>>>>>

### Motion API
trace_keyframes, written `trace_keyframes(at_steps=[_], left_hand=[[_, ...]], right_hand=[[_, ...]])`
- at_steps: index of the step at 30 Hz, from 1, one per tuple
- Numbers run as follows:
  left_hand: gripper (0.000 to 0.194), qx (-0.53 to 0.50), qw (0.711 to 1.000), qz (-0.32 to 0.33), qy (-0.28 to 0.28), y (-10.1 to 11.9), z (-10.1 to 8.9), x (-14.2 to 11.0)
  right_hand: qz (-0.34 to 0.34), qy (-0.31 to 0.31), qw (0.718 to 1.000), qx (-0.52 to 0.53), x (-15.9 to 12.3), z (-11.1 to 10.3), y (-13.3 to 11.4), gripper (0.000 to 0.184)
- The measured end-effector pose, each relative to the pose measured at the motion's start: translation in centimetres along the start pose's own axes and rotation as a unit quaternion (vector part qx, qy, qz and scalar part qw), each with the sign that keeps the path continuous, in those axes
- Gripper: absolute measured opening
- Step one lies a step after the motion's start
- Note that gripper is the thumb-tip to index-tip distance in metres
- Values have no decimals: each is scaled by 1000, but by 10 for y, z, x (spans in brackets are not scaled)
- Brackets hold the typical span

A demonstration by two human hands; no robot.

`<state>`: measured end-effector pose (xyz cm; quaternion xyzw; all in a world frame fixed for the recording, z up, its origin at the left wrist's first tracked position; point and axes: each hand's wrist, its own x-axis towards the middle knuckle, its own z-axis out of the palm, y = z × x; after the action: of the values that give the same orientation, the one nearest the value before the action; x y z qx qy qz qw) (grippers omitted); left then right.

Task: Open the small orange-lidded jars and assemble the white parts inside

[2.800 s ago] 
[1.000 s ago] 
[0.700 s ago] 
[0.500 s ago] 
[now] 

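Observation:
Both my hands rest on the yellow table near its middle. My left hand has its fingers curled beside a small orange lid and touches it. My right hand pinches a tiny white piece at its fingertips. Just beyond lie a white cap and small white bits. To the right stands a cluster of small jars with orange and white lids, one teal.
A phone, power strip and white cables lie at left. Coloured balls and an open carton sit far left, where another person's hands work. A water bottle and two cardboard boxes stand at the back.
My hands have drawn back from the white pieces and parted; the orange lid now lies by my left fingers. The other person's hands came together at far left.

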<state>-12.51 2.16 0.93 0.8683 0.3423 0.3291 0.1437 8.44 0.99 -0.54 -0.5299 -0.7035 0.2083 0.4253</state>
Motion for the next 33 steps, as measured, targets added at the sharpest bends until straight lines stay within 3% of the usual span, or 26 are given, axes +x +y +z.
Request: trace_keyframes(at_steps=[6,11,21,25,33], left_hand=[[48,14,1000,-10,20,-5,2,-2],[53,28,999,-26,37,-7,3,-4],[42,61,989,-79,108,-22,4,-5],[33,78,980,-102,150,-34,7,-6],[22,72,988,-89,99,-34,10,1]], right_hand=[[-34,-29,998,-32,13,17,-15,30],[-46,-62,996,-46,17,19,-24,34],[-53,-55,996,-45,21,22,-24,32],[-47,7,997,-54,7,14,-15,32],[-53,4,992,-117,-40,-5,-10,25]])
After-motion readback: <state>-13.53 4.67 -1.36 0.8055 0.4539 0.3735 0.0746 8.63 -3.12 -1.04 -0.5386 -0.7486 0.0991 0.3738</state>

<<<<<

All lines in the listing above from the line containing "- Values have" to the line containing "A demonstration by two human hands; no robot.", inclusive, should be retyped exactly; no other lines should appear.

- Values have no decimals: each is scaled by 1000, but by 10 for y, z, x (spans in brackets are not scaled)
- Brackets hold the typical span

A demonstration by two human hands; no robot.

The output for this exercise is finished.